If you live along axes of marginalization that make who you go bowling with a matter of personal safety, that’s one thing. Fair. But you’re not aspiring to run the country, for which getting to know and understand people outside your bubble—in fact, getting to know and understand as many different kinds of people as possible—ought to be a prerequisite.
#
#links
- Brian Johnson on the history and persistence of those little 88×31 buttons that were the hallmark of the early web.
- “‘Let’s not blame science fiction for this,’ he said. ‘It’s not science fiction that’s causing this kind of sociopathy.’” In an interview with TechCrunch, China Miéville has some thoughts about the Silicon Valley edgelords who claim science fiction works as the inspiration for their destructive nonsense. See also Sam Freedman in the Grauniad.

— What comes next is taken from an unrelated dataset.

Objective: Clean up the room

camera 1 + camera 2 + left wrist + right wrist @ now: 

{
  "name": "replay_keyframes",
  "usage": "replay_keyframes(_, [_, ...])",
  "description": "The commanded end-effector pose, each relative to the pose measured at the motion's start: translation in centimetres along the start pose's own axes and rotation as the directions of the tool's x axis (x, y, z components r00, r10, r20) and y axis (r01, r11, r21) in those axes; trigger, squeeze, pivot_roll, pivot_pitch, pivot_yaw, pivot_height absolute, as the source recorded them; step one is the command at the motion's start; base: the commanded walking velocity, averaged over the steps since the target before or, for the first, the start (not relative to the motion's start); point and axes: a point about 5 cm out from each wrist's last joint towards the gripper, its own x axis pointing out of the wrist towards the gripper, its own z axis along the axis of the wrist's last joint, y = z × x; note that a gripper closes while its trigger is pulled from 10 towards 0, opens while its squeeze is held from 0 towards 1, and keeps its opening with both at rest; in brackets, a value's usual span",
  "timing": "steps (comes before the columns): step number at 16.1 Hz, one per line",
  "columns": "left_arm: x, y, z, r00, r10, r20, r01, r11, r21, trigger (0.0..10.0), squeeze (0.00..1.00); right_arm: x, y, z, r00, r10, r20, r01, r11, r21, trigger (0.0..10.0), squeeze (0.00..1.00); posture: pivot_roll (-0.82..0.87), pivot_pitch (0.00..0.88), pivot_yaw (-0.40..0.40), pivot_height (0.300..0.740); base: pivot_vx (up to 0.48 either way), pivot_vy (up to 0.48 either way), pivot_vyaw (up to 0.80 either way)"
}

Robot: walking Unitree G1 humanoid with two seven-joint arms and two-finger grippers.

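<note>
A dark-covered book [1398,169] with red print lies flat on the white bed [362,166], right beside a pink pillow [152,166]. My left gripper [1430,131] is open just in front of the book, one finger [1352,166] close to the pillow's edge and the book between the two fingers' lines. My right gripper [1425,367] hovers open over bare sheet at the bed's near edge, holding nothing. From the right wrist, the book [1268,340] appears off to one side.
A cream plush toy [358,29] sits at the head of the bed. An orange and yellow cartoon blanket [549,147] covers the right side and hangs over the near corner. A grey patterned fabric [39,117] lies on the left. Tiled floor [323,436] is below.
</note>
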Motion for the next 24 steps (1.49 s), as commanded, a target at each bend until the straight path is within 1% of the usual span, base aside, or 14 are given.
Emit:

- The Hubble Space Telescope has measured the length of Uranus’s day with even greater precision: “Uranus completes a full rotation in 17 hours, 14 minutes, and 52 seconds—28 seconds longer than the estimate obtained by NASA’s Voyager 2 during its 1986 flyby.”
- The sudden rise and ebb of Quebec-made gin. “Sometimes, however, a trend just stops trending. The peak demand was never going to be sustainable. Bériault notes that, at one point, Quebec had around 450 different local gins. ‘It doesn’t make sense for a population of a little over 9 million people.’”
- The Verge on the Vintage Computer Festival East, held earlier this month in New Jersey, an event to provide hands-on experience with some very old but still operational hardware.
- Rob Shearer’s Mastodon Exit Interview is a systematic cataloguing of the ways he thinks Mastodon does not work, from federation to migration to moderation.
- Matthew Aucoin defines classical music as music that is written down first—i.e., composed first, then performed and recorded, rather than performed first, then transcribed.
- Alligator attacks are mostly humans’ fault. “Researchers found that in 96% of recorded incidents, some form of human inattention or risk-taking preceded the attack. The findings show how alligator bites are not random; they’re preventable.”
- Tyler Austin Harper worries that we’re being priced out of our hobbies.
- Paul Wells on what next Monday’s election won’t fix. “I think Canada’s politics have sunk into deep ruts. I think we need fresh and serious thinking about what kind of country we want to be.”